#### [AIM OF THE EXERCISE]
Give back one number only: how many lines in the material below contain "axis".
DATASET SECTION START
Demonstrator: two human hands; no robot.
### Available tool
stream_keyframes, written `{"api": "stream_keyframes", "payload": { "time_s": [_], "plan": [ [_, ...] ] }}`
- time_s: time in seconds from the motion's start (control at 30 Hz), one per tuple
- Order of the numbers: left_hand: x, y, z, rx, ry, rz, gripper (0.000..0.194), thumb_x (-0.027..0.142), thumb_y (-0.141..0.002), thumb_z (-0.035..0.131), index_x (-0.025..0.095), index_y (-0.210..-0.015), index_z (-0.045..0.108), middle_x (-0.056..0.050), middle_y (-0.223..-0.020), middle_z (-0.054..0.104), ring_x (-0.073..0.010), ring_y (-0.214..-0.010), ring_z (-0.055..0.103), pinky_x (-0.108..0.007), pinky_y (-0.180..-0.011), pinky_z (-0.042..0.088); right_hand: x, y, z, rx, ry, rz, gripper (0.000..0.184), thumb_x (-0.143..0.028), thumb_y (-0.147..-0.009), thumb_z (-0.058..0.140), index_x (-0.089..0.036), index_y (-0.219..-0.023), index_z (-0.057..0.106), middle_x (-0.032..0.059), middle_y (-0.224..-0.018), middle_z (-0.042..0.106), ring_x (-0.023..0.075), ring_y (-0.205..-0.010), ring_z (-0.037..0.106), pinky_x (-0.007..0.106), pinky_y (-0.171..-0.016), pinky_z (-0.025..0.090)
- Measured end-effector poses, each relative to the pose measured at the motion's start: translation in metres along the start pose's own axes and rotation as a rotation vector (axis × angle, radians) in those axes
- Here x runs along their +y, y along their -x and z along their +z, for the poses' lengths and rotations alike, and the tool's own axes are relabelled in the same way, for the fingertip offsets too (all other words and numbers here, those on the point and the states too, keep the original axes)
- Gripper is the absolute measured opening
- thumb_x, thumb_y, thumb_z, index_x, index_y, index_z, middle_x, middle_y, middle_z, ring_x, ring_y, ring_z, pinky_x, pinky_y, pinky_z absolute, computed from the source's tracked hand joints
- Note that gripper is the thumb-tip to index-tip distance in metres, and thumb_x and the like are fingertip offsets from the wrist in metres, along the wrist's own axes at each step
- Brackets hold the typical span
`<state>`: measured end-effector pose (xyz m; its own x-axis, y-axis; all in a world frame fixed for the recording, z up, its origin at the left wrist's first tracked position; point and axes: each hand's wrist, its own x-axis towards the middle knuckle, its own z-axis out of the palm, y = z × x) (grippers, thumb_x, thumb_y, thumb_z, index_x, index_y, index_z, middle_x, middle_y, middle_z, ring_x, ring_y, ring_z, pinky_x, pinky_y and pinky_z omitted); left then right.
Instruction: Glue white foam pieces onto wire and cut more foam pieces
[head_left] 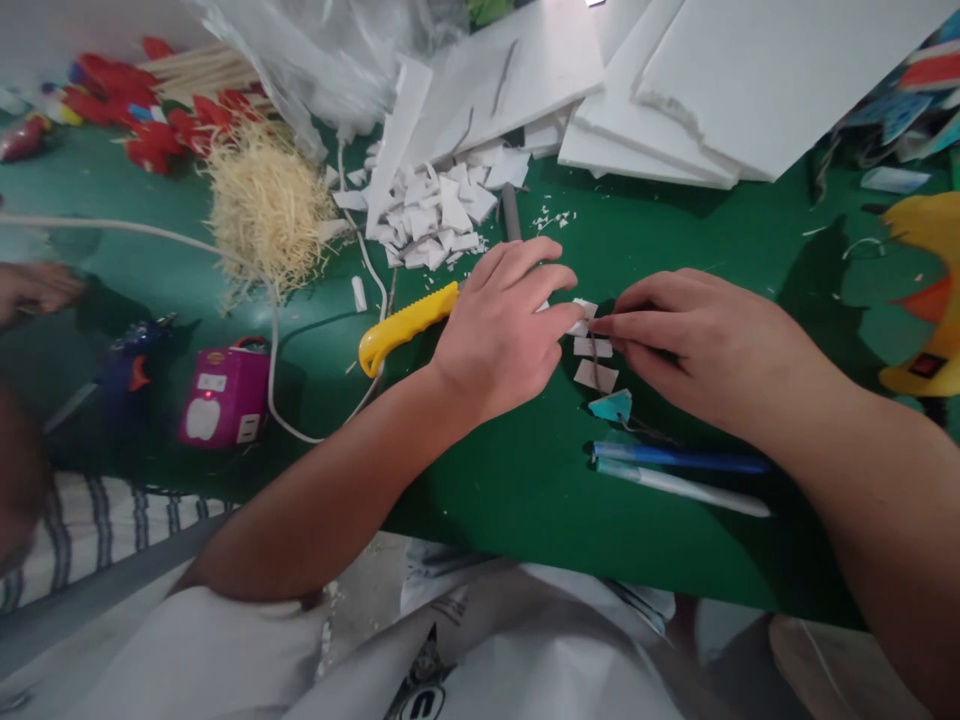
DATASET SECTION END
#### [RESPONSE TO THIS EXERCISE]
2